---------- RECORDS TO PROCESS ----------

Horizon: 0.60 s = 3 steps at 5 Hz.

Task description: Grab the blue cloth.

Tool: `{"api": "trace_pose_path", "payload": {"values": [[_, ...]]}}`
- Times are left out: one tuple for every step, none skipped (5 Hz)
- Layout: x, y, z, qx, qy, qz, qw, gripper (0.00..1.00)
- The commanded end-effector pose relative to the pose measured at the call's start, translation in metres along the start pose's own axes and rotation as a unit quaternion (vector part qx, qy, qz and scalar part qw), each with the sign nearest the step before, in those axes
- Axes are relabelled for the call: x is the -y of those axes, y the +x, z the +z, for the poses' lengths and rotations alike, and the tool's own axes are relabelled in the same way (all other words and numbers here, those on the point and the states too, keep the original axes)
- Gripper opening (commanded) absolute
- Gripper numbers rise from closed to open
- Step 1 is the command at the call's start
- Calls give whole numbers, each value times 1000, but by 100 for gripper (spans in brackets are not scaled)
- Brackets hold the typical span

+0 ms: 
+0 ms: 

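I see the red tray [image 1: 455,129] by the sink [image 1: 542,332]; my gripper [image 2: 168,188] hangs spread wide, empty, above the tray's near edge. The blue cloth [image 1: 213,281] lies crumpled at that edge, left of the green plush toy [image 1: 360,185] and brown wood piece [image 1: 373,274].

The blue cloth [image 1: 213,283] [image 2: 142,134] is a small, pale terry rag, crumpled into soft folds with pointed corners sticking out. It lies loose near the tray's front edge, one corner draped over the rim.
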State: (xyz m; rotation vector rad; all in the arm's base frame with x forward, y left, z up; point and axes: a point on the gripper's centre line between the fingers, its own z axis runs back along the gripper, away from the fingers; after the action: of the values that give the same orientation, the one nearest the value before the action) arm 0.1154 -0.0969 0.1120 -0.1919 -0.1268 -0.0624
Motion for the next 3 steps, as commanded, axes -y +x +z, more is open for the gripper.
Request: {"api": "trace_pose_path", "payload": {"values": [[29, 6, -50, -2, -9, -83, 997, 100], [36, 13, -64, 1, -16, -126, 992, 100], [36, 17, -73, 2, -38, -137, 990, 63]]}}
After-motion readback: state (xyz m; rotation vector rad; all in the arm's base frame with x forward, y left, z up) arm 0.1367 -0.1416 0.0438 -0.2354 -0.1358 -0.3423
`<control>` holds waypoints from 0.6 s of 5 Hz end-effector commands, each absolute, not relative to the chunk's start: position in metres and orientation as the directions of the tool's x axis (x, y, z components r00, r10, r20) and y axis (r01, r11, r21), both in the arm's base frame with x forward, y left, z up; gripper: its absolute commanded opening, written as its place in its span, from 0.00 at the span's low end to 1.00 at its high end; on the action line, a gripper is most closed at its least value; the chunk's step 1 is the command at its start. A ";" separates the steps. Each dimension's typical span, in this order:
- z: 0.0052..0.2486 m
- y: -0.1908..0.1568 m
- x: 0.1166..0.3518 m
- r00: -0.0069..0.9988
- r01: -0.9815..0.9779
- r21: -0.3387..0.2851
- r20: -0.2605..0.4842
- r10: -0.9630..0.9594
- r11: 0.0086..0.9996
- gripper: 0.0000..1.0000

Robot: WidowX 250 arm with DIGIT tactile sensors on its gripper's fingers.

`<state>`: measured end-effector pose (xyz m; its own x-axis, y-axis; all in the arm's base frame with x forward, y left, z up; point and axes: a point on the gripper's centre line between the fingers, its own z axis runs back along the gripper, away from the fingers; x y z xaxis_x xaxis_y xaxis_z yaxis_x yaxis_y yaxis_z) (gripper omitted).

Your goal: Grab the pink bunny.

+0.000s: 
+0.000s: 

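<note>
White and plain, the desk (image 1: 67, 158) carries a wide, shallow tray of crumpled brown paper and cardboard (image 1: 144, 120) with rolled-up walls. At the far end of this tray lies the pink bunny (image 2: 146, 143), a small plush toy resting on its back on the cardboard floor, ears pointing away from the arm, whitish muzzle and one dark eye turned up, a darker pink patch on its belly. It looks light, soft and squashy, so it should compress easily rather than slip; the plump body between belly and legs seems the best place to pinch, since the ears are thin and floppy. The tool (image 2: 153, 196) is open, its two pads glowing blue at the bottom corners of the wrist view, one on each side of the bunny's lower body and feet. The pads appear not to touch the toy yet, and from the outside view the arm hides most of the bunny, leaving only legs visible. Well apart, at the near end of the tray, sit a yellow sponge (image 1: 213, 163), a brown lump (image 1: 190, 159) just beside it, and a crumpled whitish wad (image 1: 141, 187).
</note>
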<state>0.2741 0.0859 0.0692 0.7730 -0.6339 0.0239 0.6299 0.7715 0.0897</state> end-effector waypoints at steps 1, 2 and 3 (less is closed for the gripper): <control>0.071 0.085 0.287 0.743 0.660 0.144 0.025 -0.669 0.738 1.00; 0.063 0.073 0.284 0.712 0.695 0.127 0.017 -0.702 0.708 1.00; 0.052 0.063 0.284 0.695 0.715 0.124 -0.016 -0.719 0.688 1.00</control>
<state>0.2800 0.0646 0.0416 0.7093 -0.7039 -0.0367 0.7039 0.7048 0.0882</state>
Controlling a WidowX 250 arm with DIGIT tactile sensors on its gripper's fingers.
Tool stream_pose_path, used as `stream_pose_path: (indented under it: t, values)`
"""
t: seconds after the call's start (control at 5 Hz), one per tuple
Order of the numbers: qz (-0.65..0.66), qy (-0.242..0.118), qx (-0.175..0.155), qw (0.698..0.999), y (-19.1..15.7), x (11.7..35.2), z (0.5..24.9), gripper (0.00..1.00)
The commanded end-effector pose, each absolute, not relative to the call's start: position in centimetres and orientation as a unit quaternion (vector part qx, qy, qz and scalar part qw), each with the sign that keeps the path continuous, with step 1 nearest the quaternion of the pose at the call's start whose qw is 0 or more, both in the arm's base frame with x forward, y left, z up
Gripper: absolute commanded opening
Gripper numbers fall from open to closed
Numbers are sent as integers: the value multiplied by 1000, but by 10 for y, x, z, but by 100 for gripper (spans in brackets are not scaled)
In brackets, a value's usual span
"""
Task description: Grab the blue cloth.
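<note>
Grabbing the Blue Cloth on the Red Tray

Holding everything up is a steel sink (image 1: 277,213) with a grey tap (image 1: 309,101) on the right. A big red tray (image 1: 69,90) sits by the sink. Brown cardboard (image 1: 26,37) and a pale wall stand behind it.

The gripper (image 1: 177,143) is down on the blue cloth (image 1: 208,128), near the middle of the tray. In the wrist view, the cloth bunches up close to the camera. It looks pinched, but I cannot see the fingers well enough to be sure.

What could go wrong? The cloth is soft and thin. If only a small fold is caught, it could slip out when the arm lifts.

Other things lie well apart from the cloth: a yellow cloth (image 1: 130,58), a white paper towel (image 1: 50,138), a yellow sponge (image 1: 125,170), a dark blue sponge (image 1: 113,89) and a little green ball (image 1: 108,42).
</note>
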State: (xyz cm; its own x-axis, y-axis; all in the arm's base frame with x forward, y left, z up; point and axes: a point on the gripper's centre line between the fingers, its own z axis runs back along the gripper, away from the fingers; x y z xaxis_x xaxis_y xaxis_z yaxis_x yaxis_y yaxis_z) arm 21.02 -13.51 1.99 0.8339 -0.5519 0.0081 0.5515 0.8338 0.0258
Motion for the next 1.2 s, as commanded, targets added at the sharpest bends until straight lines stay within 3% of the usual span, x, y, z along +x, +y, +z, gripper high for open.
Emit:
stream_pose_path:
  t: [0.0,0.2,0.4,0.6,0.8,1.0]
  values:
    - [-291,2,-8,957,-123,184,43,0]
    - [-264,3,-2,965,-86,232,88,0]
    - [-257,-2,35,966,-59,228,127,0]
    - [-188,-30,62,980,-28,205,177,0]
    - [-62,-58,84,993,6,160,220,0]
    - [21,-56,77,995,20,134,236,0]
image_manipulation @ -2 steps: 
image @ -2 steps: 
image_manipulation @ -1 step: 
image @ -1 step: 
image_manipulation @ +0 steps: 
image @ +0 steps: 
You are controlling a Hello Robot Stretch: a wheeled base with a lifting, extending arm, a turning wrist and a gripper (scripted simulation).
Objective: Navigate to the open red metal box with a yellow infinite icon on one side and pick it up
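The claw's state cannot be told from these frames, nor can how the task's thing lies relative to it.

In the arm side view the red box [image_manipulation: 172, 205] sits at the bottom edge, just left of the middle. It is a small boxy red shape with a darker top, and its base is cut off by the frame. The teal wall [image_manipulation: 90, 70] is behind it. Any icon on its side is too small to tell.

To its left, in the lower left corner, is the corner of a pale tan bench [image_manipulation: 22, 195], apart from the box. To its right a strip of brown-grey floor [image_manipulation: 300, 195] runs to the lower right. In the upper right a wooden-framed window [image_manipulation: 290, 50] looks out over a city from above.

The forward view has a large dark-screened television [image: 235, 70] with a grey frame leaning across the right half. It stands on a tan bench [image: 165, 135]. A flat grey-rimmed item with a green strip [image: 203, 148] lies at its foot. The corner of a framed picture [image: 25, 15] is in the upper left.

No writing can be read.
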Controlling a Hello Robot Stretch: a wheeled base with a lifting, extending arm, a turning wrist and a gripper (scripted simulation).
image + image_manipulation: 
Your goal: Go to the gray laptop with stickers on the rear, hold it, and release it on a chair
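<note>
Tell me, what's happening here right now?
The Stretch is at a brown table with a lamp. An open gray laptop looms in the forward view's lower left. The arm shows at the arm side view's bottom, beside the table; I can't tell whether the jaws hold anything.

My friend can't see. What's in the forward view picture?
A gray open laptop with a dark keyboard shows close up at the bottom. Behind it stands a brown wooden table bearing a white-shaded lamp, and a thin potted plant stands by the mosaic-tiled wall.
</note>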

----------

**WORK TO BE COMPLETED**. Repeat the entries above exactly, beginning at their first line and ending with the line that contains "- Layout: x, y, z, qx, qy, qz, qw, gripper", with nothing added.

**SOLUTION**.
Horizon: 0.60 s = 3 steps at 5 Hz.

Task description: Grab the blue cloth.

Tool: `{"api": "trace_pose_path", "payload": {"values": [[_, ...]]}}`
- Times are left out: one tuple for every step, none skipped (5 Hz)
- Layout: x, y, z, qx, qy, qz, qw, gripper (0.00..1.00)

Nothing remains to be added to the output.